In Clank, you’re a group of thieves venturing deep into a dragon’s lair.  With a fun spacial twist on the Dominion-inspired deckbuilder style, you’ll buy cards that let you move through the dungeon and battle its inhabitants.  However, many of the best cards make noise, and the noisier you are, the more likely the dragon is to immolate you when it wakes up!

Among the Stars gives you four years to construct an alien space station by drafting room tiles and arranging them strategically.  Everything you incorporate into your station benefits you and interacts with the tiles around it, making it super satisfying to place something just right.

For those with a couple hours and a desire for a wild story, Tales of the Arabian Nights puts you in the shoes of Aladdin, Scheherazade, and Ali Baba.  Much like a choose-your-own-adventure book, as you travel across the land on your quests you’ll encounter many strange and wondrous things, and be given many choices of how to interact with them.  With over two thousand stories to experience, the tales that unfold are unlike any others.

 

For those delving deeper

Maybe you’re shopping for a hardcore gamer, or maybe you and your loved ones want a game that’s more complex, longer, or more full of plastic miniatures.  These are for you.

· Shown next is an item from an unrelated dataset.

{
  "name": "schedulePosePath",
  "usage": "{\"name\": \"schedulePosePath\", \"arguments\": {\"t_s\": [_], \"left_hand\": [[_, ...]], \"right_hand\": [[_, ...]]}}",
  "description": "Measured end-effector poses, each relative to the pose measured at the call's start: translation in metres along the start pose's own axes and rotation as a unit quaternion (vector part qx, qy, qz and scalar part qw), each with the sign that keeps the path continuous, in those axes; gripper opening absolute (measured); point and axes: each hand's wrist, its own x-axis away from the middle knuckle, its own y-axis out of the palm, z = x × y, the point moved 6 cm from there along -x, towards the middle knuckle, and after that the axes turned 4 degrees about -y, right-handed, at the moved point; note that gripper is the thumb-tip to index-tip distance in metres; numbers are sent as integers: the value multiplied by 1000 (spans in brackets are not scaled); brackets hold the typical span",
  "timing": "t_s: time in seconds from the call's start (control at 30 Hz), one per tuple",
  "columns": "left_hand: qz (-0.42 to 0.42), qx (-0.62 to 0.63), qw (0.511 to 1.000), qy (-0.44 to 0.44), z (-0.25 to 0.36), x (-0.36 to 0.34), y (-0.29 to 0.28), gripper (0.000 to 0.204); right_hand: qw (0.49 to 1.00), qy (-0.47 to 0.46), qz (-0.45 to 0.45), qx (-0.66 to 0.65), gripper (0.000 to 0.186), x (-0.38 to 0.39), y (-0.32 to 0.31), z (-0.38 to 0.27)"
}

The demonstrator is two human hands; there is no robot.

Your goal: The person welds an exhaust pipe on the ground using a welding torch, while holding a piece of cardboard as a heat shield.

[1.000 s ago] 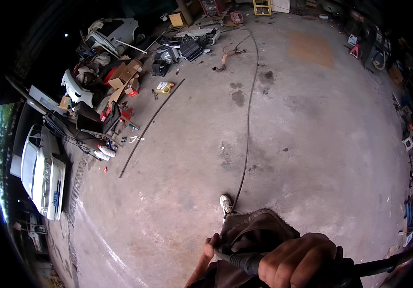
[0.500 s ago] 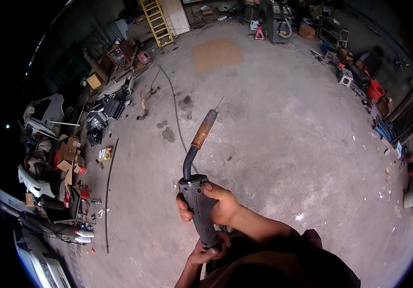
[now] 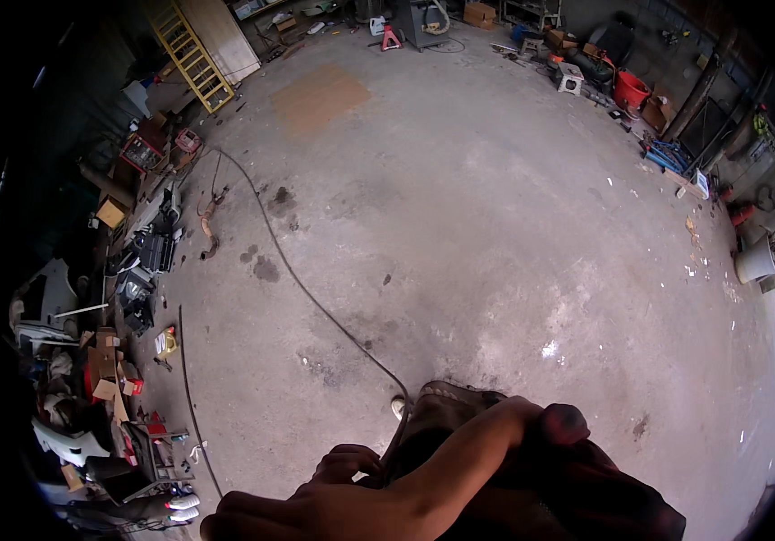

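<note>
My right forearm reaches across my body toward the lower left. At its end my right hand point(image 3: 302, 516) is bent closed in shadow at the bottom edge; what it grips is hidden. Just beyond it my left hand point(image 3: 348, 462) shows only partly, its fingers curled, their contents out of sight. A dark cable point(image 3: 302, 281) runs over the concrete floor from the far left and passes close beside the left fingertips, where its lower end disappears behind my right forearm. No part of the welding torch shows in this view.
Car parts and cardboard boxes point(image 3: 108, 361) line the left side, with a long thin rod point(image 3: 187, 388) and a yellow jug point(image 3: 166, 343) on the floor. A yellow ladder point(image 3: 191, 56) leans far left. At right stand a red bucket point(image 3: 631, 90) and a white bucket point(image 3: 755, 261).
The welding torch, held upright in both hands before, has gone out of view. My hands have dropped toward the lower left. The view has swung right, and more of the cable shows.
</note>
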Motion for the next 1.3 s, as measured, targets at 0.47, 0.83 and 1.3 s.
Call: {"name": "schedulePosePath", "arguments": {"t_s": [0.47,0.83,1.3], "left_hand": [[-91,34,995,31,8,-19,-42,44],[-159,33,984,68,31,-34,-24,46],[-138,101,985,19,66,-56,-9,38]], "right_hand": [[988,-28,-143,47,44,12,39,-37],[983,-16,-158,92,61,26,45,-19],[973,207,63,-74,38,30,-39,93]]}}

We’ll start with Dead of Winter.  Set in a snowed-out zombie apocalypse, your band of survivors are determined to stay alive.  That means scavenging for food, fuel, and weapons, searching for other survivors, and striking back at the zombies so you don’t get overwhelmed.  Those are no easy tasks, and making matters worse is that everyone’s got a hidden motive, something secretive and known only to them.  Maybe you want to stockpile enough fuel to take off in a plane once this blows over, and so you’ll just pretend you didn’t find any at the police station.  Or maybe what you want is to be the only living being to make it out of this mess.

On a similar note, Battlestar Galactica will have everyone working together to make their way back to Earth, while dealing with constant crises and political tensions.  Of course hidden among the crew are a cadre of Cylons, replacing more and more humans and waiting for the right moment to strike and wipe out the humans altogether.  Don’t like your games three hours long and with a TV license attached?  Dark Moon is based on a slimmed down version of Battlestar Galactica with a license-free sci-fi theme.

Scythe has been one of the most anticipated games of the year, and for good reason.  Set in an alternate-history 1920’s soviet bloc where the countries have forged their farming implements into mechs rather than swords, Scythe is an absolutely beautiful game of building, expanding, and protecting your influence.

Blood Rage takes you to Ragnarok and puts you at the head of a viking clan poised for battle over Midgard.  Through cunning, savagery, and the will of the gods you will lead your warriors to glorious victory and become the most storied clan at the end of days.

If you’re in the mood for a globetrotting adventure jam-packed with eldritch horrors from beyond comprehension, look no further than, yes, Eldritch Horror.  With the old gods’ rise imminent and cults and monsters springing up all over the world, it’s up to you and your band of uniquely qualified investigators to prevent the world from becoming undone.

To round out the list, Alchemists is a beautiful riff on the world of academia.  It’s a strong manage-your-time-and-money type game laid over the intellectual puzzle of figuring out which ingredients have which properties.  By rustling up a bunch of potions and either drinking them yourself or making a student drink it for you, you’ll gradually get more and more information and eventually be able to publish definitive treatises on the mandrake root, earning you accolades and plaudits from your peers.  At least until your rival reveals that they know you were bluffing in your publication and debunks your theory for everyone to see.